The advertisement contains his usual anti-reparations arguments, but Horowitz sticks in a couple of howlers calculated to incite protest. He says, for instance, that “only a tiny minority of white Americans ever owned slaves” – true enough – but two paragraphs later implies that slave ownership was common among American blacks (he forgets to explain that some free blacks “owned slaves” on paper because they had “bought” relatives in order to free them).
He claims that reparations are unnecessary because welfare programs are already “reparations to African Americans” – thus drawing on the racist stereotype that all blacks are on welfare. He argues that blacks should be grateful to America for freeing them from slavery – to which University of Massachusetts professor Earnest Allen Jr. aptly responds, “if someone chops off your fingers and then hands them back to you, should you be grateful for having received your mangled fingers, or enraged that they were chopped off in the first place?”
All newspapers have a right to decide what to print or not; that some papers chose not to accept Horowitz’s ad is not censorship. Students, in turn, have a First Amendment right to protest. Protesting doesn’t stifle freedom of speech; on the contrary, protesting is freedom of speech.
According to Horowitz, leftists censor views they find objectionable through the “moral intimidation” of “wild accusations of racism and bigotry.” In other words, people who speak out may be accused of racism.
I’ve experienced this myself. Here at PSU, allegedly racist imagery in one of my political cartoons led to angry responses from a local NAACP official and from the president of the university. I had intended the offending cartoon to be anti-racist.
So I’d say Horowitz is right: it’s easy to be accused of racism on American campuses. But so what? No one has a Constitutional right to freedom from criticism. Free speech means that everyone can speak, and everyone takes the risk of not enjoying the response they get. Not speaking for fear of what people will say is not called “censorship,” Mr. Horowitz. It’s called “cowardice.”

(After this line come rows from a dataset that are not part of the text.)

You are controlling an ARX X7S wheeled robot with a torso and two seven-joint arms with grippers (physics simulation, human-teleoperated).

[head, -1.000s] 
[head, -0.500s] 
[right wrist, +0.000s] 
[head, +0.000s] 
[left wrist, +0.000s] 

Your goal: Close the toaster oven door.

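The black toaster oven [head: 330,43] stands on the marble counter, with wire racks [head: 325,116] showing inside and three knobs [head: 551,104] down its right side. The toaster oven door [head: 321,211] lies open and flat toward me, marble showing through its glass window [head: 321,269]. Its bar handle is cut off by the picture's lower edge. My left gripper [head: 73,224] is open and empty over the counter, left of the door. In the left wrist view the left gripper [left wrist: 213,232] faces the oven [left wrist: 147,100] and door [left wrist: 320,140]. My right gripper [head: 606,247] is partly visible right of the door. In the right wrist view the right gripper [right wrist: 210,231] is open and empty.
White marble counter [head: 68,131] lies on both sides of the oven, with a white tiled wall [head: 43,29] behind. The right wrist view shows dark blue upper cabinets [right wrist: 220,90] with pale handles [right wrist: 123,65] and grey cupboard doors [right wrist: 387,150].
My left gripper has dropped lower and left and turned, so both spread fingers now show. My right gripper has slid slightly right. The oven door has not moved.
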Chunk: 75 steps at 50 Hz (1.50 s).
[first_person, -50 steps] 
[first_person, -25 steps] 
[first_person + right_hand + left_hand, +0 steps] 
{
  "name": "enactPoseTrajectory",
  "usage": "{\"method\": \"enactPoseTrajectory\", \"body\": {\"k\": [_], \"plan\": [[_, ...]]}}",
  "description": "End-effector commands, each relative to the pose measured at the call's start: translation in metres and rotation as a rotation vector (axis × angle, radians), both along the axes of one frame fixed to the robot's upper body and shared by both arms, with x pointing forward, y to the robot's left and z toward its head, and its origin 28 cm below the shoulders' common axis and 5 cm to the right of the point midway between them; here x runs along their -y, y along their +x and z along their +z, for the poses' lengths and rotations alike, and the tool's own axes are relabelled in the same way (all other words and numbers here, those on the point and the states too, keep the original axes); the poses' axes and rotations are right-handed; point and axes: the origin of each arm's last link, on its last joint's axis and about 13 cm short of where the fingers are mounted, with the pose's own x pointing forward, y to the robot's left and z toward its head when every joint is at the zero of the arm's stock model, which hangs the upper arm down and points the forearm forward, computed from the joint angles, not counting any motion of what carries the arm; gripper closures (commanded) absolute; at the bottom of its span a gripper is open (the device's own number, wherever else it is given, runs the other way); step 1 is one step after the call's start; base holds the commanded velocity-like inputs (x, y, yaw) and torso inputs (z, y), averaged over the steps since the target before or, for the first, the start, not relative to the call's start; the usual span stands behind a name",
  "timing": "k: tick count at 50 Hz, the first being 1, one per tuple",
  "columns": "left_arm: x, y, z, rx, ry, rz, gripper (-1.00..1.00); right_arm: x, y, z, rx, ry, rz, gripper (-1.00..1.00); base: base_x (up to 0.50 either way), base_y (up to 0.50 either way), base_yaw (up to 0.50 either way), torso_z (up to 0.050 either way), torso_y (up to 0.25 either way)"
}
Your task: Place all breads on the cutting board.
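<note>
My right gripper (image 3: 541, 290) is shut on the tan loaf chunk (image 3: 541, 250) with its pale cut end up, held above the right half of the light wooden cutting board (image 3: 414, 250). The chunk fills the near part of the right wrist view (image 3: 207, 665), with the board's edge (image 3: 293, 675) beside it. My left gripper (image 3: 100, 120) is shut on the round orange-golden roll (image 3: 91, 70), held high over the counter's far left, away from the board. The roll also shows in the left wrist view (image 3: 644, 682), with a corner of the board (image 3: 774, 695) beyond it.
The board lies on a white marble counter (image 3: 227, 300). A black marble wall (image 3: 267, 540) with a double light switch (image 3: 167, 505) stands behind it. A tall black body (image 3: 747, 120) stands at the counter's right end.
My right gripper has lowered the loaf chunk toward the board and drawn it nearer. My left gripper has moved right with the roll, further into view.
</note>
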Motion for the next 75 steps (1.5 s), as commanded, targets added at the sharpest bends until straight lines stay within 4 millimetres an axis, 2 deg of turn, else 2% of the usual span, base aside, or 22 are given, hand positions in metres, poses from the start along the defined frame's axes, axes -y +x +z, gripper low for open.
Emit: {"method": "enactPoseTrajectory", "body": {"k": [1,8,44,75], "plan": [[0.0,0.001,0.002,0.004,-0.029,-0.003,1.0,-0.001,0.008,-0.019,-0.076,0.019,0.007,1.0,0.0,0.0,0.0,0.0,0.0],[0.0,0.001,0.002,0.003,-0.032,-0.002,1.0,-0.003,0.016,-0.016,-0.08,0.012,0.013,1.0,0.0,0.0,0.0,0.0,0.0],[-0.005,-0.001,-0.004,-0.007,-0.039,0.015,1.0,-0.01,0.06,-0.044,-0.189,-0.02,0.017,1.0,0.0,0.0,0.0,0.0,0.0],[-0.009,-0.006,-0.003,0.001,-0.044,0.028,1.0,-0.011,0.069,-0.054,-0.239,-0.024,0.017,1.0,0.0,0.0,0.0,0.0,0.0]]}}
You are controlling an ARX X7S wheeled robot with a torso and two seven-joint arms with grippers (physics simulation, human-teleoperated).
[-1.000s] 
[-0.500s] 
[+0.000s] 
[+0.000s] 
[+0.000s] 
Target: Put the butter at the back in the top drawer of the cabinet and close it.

In New Jersey, the editors of the Daily Princetonian cleverly turned Horowitz’s crusade on its head. They accepted Horowitz’s ad, but also printed an editorial which criticized Horowitz for racism and announced the paper’s intention to donate all revenue from the ad to a civil rights group.
Horowitz, stung, has refused to pay the newspaper “until the slanders are withdrawn and a public apology is made to David Horowitz and the Princeton community.”
I trust the Princetonian won’t give in to Horowitz’s feeble economic blackmail, but that’s beside the point. With his actions, Horowitz has shown he’s no advocate of open debate. When students protest his views, Horowitz pathetically whines that his free speech has been infringed. But when Horowitz objects to the content of a student paper, he hypocritically attempts to force their views off the market. Horowitz believes in freedom of speech for only one side: his own.